= RECORD EXCERPTS =
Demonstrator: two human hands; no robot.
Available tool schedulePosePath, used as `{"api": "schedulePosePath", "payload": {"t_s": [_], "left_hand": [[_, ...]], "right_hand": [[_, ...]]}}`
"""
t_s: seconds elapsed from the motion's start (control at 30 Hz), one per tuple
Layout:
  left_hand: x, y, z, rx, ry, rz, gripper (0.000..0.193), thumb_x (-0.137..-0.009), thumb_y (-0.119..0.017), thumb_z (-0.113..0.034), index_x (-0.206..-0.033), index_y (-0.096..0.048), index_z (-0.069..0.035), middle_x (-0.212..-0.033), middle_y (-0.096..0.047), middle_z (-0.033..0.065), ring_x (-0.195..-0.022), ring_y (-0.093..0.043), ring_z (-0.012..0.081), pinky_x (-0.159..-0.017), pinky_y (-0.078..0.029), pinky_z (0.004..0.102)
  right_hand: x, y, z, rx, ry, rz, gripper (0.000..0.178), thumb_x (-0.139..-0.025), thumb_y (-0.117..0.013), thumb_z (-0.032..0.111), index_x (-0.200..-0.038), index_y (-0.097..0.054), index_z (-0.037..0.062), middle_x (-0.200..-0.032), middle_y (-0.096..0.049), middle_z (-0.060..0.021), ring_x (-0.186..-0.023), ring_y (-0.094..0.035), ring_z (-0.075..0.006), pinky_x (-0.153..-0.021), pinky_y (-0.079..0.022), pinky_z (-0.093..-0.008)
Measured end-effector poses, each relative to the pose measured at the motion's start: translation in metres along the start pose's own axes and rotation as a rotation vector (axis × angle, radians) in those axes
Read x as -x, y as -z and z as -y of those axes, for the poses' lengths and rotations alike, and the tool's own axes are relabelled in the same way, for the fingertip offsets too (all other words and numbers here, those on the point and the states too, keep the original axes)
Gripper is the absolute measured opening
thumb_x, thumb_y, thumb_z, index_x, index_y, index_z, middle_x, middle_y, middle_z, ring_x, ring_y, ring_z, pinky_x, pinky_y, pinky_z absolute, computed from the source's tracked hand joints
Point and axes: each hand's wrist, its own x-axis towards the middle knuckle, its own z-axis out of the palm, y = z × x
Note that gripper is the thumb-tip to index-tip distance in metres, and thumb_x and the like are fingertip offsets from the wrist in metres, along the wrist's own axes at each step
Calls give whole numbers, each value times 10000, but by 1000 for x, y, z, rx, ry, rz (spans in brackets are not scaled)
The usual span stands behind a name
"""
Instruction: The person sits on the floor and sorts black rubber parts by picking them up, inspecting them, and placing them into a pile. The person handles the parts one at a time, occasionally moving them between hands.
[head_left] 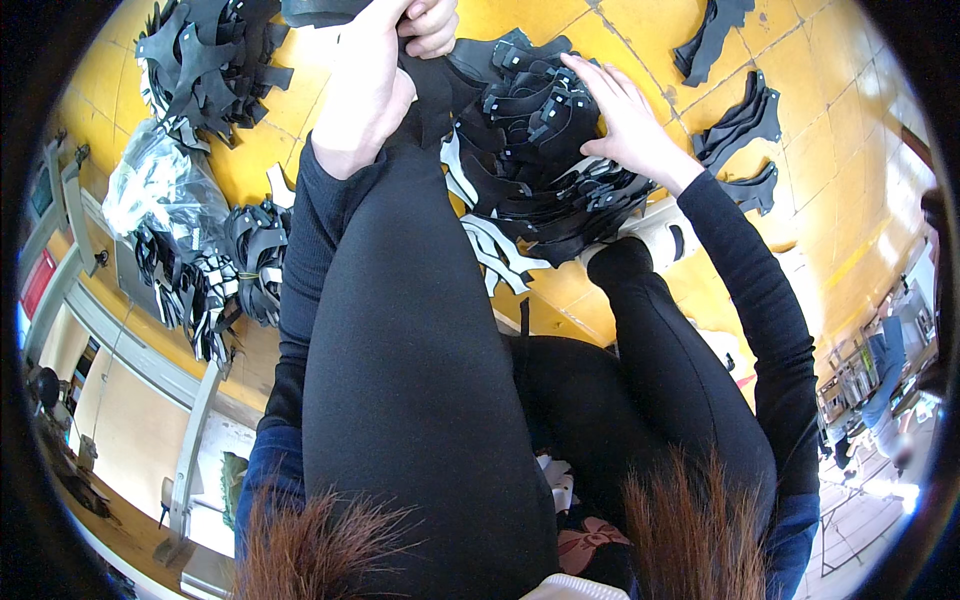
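At the top edge my left hand (375,85) is closed, its fingers curled. A dark grey flat piece (322,10) shows beside it, partly cut off by the picture's edge, and seems to be in its grip. My right hand (628,120) is open, fingers stretched out, along the right side of a large heap of black cut pieces (540,130). The heap's pieces are curved, overlap in layers, and several carry small white tags. White-faced strips (495,250) stick out at the heap's near left side.
The floor is yellow tile (640,40). More black pieces (205,60) lie at far left, near a clear plastic bag (165,185) and tied bundles (258,255). Small stacks (740,120) lie at right. A white shoe (655,235) touches the heap. A metal frame (130,335) stands left.
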Motion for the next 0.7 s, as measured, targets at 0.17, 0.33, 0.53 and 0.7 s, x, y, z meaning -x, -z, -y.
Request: {"api": "schedulePosePath", "payload": {"t_s": [0.17,0.33,0.53,0.7], "left_hand": [[-2,2,2,7,-2,32,397,-1037,-519,-246,-677,-386,-145,-594,-291,-64,-495,-268,64,-478,-245,214],[-3,4,4,45,-6,54,398,-1038,-517,-247,-676,-385,-145,-595,-291,-63,-497,-269,65,-481,-246,214],[-1,0,1,18,0,28,397,-1036,-520,-243,-676,-386,-143,-597,-290,-63,-499,-270,65,-484,-251,216],[-1,3,1,12,-2,7,393,-1033,-525,-238,-677,-388,-142,-599,-289,-63,-501,-273,65,-487,-252,216]], "right_hand": [[-1,6,5,85,66,16,1071,-670,-831,116,-1553,-258,313,-1484,-452,-109,-1417,-338,-377,-1189,-211,-540],[4,8,1,176,58,59,878,-699,-819,152,-1462,-402,279,-1298,-550,-77,-1271,-459,-322,-1143,-245,-508],[6,13,7,0,-69,144,808,-700,-818,129,-1409,-452,256,-1236,-559,-80,-1197,-509,-297,-1108,-288,-490],[8,8,5,-343,-143,-22,934,-674,-818,44,-1477,-389,253,-1398,-433,-174,-1289,-456,-376,-1076,-384,-498]]}}
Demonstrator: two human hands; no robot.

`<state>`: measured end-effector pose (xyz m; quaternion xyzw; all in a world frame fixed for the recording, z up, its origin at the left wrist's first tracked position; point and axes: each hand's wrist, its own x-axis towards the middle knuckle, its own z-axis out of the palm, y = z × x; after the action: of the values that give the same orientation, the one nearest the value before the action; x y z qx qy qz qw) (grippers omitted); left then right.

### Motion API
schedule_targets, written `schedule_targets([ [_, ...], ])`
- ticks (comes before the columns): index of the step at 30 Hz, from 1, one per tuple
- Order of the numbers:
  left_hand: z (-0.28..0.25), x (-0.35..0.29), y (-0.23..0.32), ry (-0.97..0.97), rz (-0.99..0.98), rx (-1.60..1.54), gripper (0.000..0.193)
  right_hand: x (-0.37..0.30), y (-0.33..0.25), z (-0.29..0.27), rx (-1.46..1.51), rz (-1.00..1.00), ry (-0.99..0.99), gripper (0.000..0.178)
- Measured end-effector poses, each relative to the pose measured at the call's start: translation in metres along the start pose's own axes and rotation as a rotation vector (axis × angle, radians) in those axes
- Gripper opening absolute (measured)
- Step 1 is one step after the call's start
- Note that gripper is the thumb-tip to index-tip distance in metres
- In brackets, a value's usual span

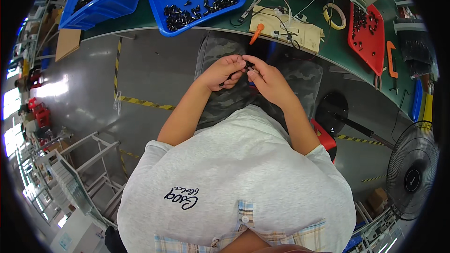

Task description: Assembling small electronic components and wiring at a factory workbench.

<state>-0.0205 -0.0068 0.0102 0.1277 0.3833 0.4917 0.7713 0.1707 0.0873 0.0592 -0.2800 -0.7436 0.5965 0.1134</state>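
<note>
Above my lap, just off the table's front edge, my left hand (223,72) and my right hand (266,78) meet at the fingertips. Both are closed around a small black part (249,65), mostly covered by the fingers, so its exact kind cannot be made out. A dark end (221,85) of something pokes out below my curled left fingers; whether it belongs to the same part is hidden. Nearest beyond the hands is an orange-handled clamp (257,33) at the edge of a wooden board (286,29).
A blue tray (158,11) and a blue bin (123,7) hold many small black parts on the green table (197,32). At right lie a tape roll (344,18), a red tray (372,49) with black parts, and an orange tool (390,58). A fan (412,168) stands lower right.
</note>
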Motion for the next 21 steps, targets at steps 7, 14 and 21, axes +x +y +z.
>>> schedule_targets([
  [7,-0.001,0.001,0.001,-0.004,0.019,0.120,0.022,0.007,0.004,-0.005,-0.037,0.127,-0.116,0.040],
  [14,0.002,-0.001,-0.001,0.018,0.035,0.177,0.022,0.004,0.013,0.002,0.072,0.155,-0.092,0.042],
  [21,0.008,0.004,-0.001,0.053,-0.020,0.244,0.030,0.016,0.020,-0.003,0.445,0.279,-0.082,0.035],
])
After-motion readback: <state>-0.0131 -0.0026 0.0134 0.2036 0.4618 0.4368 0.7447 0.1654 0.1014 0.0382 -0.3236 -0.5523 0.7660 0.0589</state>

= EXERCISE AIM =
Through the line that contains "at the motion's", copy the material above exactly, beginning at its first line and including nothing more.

= OUTPUT =
Demonstrator: two human hands; no robot.
Available tool schedulePosePath, used as `{"api": "schedulePosePath", "payload": {"t_s": [_], "left_hand": [[_, ...]], "right_hand": [[_, ...]]}}`
"""
t_s: seconds elapsed from the motion's start (control at 30 Hz), one per tuple
Layout:
  left_hand: x, y, z, rx, ry, rz, gripper (0.000..0.193), thumb_x (-0.137..-0.009), thumb_y (-0.119..0.017), thumb_z (-0.113..0.034), index_x (-0.206..-0.033), index_y (-0.096..0.048), index_z (-0.069..0.035), middle_x (-0.212..-0.033), middle_y (-0.096..0.047), middle_z (-0.033..0.065), ring_x (-0.195..-0.022), ring_y (-0.093..0.043), ring_z (-0.012..0.081), pinky_x (-0.159..-0.017), pinky_y (-0.078..0.029), pinky_z (0.004..0.102)
  right_hand: x, y, z, rx, ry, rz, gripper (0.000..0.178), thumb_x (-0.139..-0.025), thumb_y (-0.117..0.013), thumb_z (-0.032..0.111), index_x (-0.200..-0.038), index_y (-0.097..0.054), index_z (-0.037..0.062), middle_x (-0.200..-0.032), middle_y (-0.096..0.049), middle_z (-0.060..0.021), ring_x (-0.186..-0.023), ring_y (-0.094..0.035), ring_z (-0.075..0.006), pinky_x (-0.153..-0.021), pinky_y (-0.079..0.022), pinky_z (-0.093..-0.008)
Measured end-effector poses, each relative to the pose measured at the motion's start: translation in metres along the start pose's own axes and rotation as a rotation vector (axis × angle, radians) in those axes

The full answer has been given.